The estate workers were provided with some basic supplies, which they supplemented from provision grounds that were allocated on marginal estate land. The undated drawing of the water supply shows the Papine “Negroe Grounds” along the higher reaches of the aqueduct. Ground provisions such as coco, yam, sweet potato and arrowroot, vine-borne produce such as pumpkin, and melon, as well as plantain, banana, corn and other crops, would have been grown in the provision grounds. Home gardens may also have produced vegetables and fruit, while groves of fruitful trees such as ackee, mango, citrus and breadfruit would have been encouraged near the village.4 Indeed, groves of these trees are considered botanical markers for such villages, and ackee trees are common across the area close to the old Papine Village.
Some part of the estate village continued in use after slavery finally came to an end in 1838, and a 1915 map of the Kingston area identifies a “Nigger House Corner” to the south-west of the original village.
The same map also indicates a “Coolie Village” in the vicinity.
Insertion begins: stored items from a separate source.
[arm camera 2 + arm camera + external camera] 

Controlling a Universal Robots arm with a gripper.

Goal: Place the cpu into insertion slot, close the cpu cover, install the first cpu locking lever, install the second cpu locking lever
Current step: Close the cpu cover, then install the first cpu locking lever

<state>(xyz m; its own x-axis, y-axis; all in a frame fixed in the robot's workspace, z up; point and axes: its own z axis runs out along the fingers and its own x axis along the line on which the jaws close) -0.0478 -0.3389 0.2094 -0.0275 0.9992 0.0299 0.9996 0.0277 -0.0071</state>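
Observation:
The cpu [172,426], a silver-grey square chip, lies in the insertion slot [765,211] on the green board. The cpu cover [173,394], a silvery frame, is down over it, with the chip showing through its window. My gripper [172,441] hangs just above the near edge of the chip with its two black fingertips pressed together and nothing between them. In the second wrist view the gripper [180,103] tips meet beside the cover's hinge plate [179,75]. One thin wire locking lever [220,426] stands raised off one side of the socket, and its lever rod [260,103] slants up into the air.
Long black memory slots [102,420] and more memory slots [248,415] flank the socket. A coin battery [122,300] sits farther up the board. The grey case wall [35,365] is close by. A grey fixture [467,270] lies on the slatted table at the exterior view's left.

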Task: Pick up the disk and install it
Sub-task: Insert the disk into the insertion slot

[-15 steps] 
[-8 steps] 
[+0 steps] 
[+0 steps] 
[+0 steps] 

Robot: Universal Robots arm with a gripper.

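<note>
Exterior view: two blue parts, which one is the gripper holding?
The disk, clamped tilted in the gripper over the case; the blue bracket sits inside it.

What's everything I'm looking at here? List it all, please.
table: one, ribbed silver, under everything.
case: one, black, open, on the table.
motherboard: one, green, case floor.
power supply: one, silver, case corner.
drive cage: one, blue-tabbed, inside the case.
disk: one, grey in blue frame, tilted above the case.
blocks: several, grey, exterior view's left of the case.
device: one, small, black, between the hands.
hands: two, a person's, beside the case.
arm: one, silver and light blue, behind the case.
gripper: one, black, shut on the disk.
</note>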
Many East Indians, former indentured workers, settled in the Papine area by the early years of the twentieth century, making it one of the longest-standing East Indian communities in the city at the time. Over 100 “free” East Indians worked on the Mona Estate in the early 1900s and many more lived in the Mona Commons area, part of the old Papine Estate. One tomb has endured which helps to mark that population, that of Jaghai or Jaghi, a tenant dairy farmer on the old Papine Estate lands, who died in 1929. Other East Indian residents had market gardens and farmed tobacco and other crops in the area between the Aqueduct and the village of Papine, which also carries the estate’s name.
Archaeological Research at Papine
Archaeological field research was first undertaken at the Papine village in 1981 and again between 1987 and 1989 by Dr. Karl Watson, then lecturer in History and Archaeology at UWI, Mona, now currently retired Senior Lecturer at the University of West Indies, Cave Hill. Only a handful of incomplete field records, two undated maps, and a few student journals survive from the 1988 and 1989 field seasons. As a result, understanding the exact extent of the work conducted is nearly impossible. Vitalyn Latty’s Master’s thesis went far in unravelling the threads of evidence (Latty 2006). However, it is still unclear exactly how many units were excavated. It appears that at least four areas of excavation units were opened during the 1988 season, with possibly another 9 units of undetermined size opened during the 1989 season. Nearly 6,000 artifacts were recovered from these units and while they are housed at the University of West Indies Mona, they were used as teaching collections in the late 1980s and early 1990s. As a result, the finds were grouped stratigraphically, not by individual excavation unit. Therefore Latty’s reassessment of the artifacts resulted in a detailed finds list by sediment layer, not by individual unit.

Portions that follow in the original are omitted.